When we make it down and Lucas began stowing his rope, he explained that he belayed from the top because he found that when he belayed from the bottom just below the climber, a lot of people didn't end up finishing. They would bail on the climb much sooner when he was standing much closer. I was stunned to hear how I was so accurately manipulated psychologically in order to succeed. It's true though. When I was on my own at the second pitch, it felt like my only option was to dig deep and rely on myself to see it through.
Thinking back over the whole experience, I also remembered how in tune Lucas was to my silences or my anxiety, picking up on what I needed to hear to keep going. $300 indisputably paid for his expertise but more than just guiding me safely, I felt like Lucas' true value was in convincing me I could do it.
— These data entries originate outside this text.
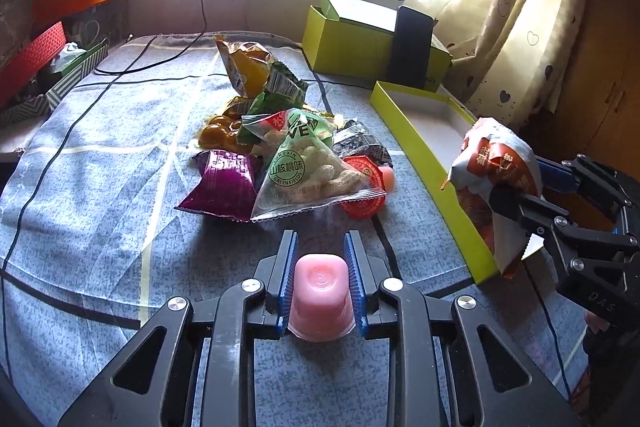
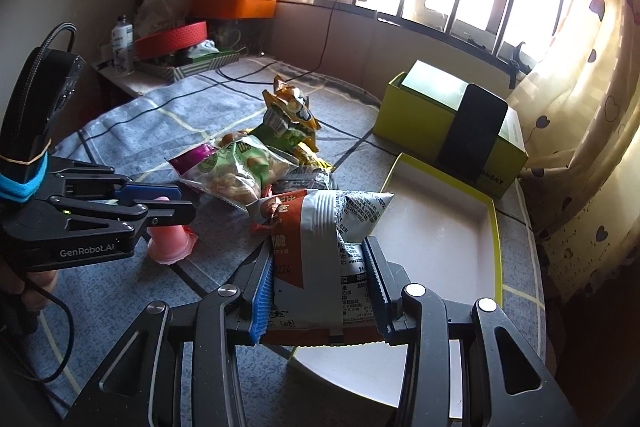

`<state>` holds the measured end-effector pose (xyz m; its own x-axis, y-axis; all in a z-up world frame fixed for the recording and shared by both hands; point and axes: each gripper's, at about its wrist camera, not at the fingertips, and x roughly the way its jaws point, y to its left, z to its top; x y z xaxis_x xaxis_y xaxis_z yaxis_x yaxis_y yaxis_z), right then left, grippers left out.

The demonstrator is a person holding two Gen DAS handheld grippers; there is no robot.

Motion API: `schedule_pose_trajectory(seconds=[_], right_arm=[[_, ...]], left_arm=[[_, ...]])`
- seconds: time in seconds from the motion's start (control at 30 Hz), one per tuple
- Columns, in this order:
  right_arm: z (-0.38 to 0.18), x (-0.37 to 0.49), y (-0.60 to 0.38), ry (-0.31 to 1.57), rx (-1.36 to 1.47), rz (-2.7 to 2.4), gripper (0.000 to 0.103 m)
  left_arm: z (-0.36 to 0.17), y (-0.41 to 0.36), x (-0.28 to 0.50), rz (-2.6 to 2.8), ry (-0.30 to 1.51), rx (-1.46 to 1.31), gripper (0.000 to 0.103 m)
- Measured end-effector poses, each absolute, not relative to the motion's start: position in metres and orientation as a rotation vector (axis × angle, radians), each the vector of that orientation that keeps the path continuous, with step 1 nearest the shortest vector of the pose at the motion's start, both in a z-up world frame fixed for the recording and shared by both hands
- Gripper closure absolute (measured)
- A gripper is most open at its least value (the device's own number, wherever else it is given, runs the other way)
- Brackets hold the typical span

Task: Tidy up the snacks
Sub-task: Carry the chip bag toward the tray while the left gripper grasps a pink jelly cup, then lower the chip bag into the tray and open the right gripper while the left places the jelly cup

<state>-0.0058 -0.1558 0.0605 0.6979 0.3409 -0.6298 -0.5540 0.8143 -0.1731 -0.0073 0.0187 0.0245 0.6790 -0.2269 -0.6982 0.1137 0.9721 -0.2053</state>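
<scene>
The right hand-held gripper (image 2: 320, 287), clamped on the snack packet (image 2: 320, 227), hangs over the near corner of the tray (image 2: 494, 227), nearer it than the left hand-held gripper (image 1: 320, 275) pinching the pink jelly cup (image 1: 320, 299).

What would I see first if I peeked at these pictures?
Probably the pink jelly cup squeezed in the left gripper, low over the blue checked cloth. Next, the orange-and-silver snack bag pinched in the right gripper above the lime-green tray, and the colourful snack pile mid-cloth.
</scene>
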Motion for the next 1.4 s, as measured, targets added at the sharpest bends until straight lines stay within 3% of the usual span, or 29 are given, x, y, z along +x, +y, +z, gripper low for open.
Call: schedule_pose_trajectory(seconds=[0.57,1.4], right_arm=[[0.067,0.001,-0.177,0.607,-0.337,0.455,0.064],[0.048,0.029,-0.258,0.726,-0.179,0.288,0.064]], left_arm=[[0.060,-0.003,0.009,-0.249,0.750,-0.108,0.078],[0.088,-0.095,0.057,-0.464,0.736,-0.058,0.078]])
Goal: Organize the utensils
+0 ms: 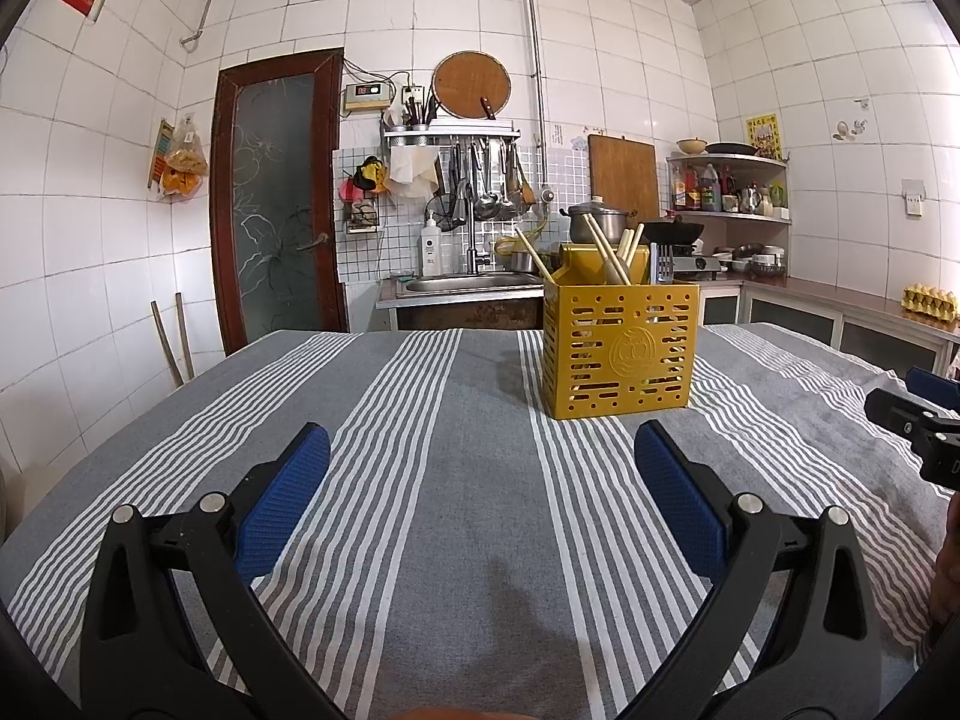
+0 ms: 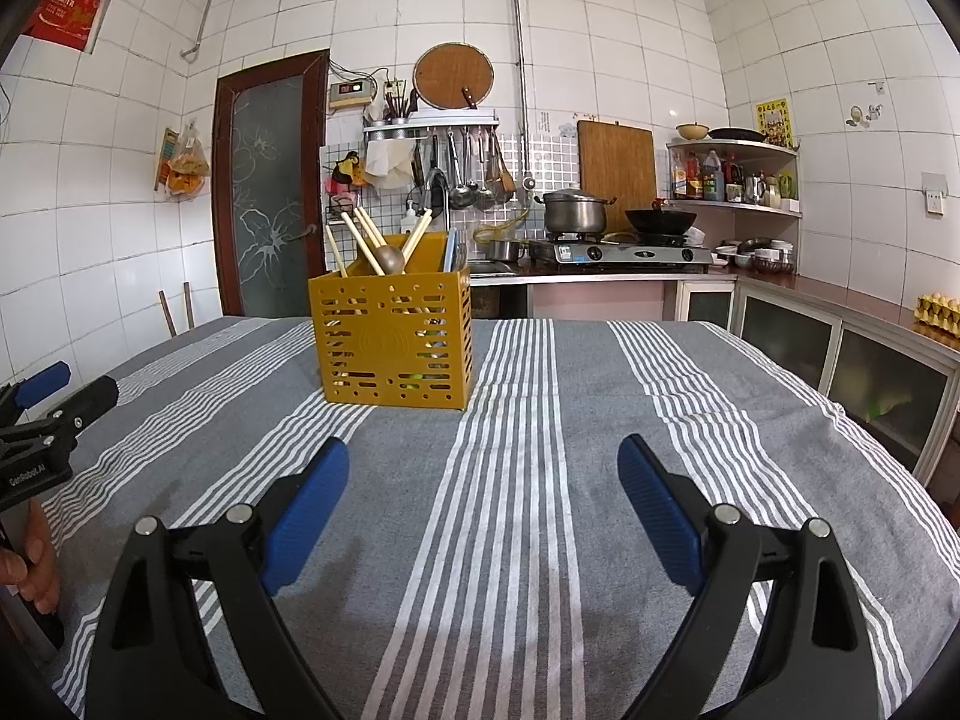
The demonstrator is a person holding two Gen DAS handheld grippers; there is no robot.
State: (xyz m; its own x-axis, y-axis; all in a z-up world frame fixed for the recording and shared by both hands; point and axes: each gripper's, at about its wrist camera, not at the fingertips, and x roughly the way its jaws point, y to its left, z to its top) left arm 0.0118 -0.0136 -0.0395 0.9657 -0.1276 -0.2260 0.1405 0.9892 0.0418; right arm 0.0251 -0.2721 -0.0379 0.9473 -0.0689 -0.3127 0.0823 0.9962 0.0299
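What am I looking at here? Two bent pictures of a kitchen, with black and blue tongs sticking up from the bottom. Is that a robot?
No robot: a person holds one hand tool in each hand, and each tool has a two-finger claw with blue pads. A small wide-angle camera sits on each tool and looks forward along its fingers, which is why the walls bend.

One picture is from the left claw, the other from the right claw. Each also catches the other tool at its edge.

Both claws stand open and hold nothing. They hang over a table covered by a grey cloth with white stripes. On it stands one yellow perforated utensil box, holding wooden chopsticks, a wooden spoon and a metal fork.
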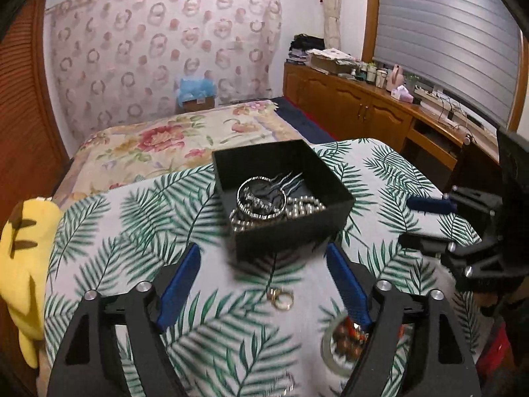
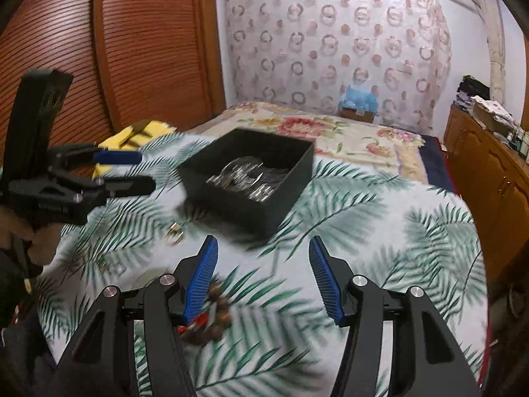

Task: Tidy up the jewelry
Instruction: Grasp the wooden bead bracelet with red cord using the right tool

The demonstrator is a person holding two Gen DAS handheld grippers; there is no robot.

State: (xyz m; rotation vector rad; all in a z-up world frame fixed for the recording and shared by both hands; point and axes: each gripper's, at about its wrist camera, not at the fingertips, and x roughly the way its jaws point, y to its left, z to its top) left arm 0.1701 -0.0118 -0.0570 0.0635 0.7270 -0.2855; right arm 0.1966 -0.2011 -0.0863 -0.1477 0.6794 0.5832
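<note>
A black open box sits on the palm-leaf tablecloth and holds a silver bangle, a bead chain and other silver pieces; it also shows in the right wrist view. Gold rings lie on the cloth between my left gripper's open fingers; they also show in the right wrist view. A brown bead bracelet and a pale bangle lie near my left gripper's right finger. My left gripper is open and empty. My right gripper is open and empty, just short of the box.
The table has a leaf-print cloth. A yellow plush toy sits at its left edge. A flowered bed lies behind. A wooden cabinet with clutter runs along the right wall. A wooden slatted door stands at the left.
</note>
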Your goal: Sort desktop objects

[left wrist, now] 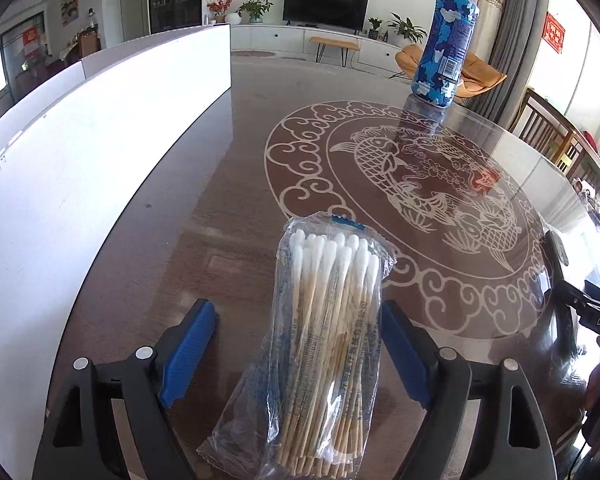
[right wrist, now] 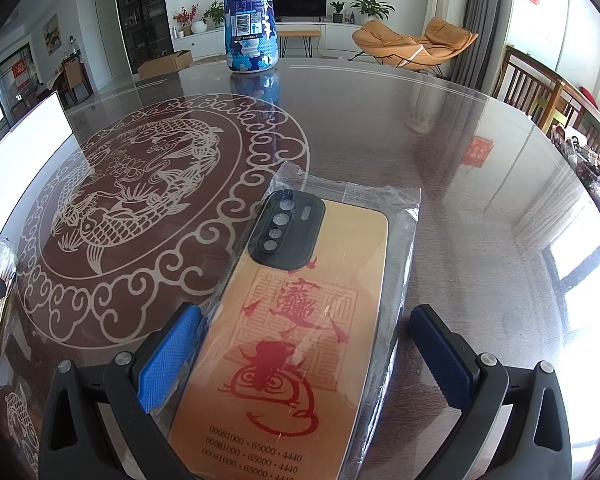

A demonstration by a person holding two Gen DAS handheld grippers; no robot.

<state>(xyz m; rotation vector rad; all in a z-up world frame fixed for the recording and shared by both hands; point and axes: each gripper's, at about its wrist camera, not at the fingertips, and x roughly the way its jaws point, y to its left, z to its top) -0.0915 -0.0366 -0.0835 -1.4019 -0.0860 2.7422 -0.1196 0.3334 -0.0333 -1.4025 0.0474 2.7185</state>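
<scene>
A clear bag of wooden cotton swabs [left wrist: 328, 320] lies on the glossy brown table [left wrist: 220, 220], lengthwise between the blue pads of my left gripper [left wrist: 298, 308]. That gripper is open, with a gap on both sides of the bag. In the right wrist view a gold phone case with red print [right wrist: 300, 320], sealed in a clear sleeve, lies between the fingers of my right gripper [right wrist: 306, 312], which is open. Its left pad [right wrist: 172, 356] meets the sleeve's edge and the right pad stands apart. A blue camouflage bottle [left wrist: 444, 48] [right wrist: 252, 20] stands upright at the far side.
A tall white board [left wrist: 100, 140] stands along the table's left side. A pale carp medallion [left wrist: 400, 200] is printed in the tabletop. Wooden chairs [right wrist: 540, 92] line the right edge. The right tool's black body [left wrist: 592, 312] shows at the left view's right margin.
</scene>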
You also see this clearly on the Mitboø video between Alex and Magnus. That Alex's chatting is calming during Magnus' stiff silences. Far from being distracting, it's comforting. Lucas was the same way. Keeping me focused but also reassuring while he pushed me, reminding me that this was supposed to be a fun activity. "Look how beautiful it is out! What a nice day to climb!" "Nice! Now just find the next hold." "That's it, you have it. Keep going!" He didn't get impatient, was never condescending, never butted in if he thought I could figure it out myself.
I am so grateful for Lucas' stellar coaching. Trad climbing gave me a confidence and renewed energy for the sport at a time where I felt I was plateauing, convinced routes were completely inaccessible to me without more hardcore strength training and being born taller. But this experience made me feel so much bolder, so much more capable on V2s and V3s. For one, it was no longer scary to fall in the gym. For another, I trusted myself more. The confidence around the holds came from knowing I could make them in a much more difficult context. The feeling of my body being activated during a climb didn't get left behind in the Adirondacks. I got to bring it back with me. And the gnarly ass bruises from it ensured I got to tell the story to pretty much everyone!
An outdoor climb didn't prove to me that I was an adrenaline junky by any means and it wasn't like the Dark Knight Rises where taking away the safety net was the only way to fully committing to the ascent. It just proved that I could do way more with what I already had.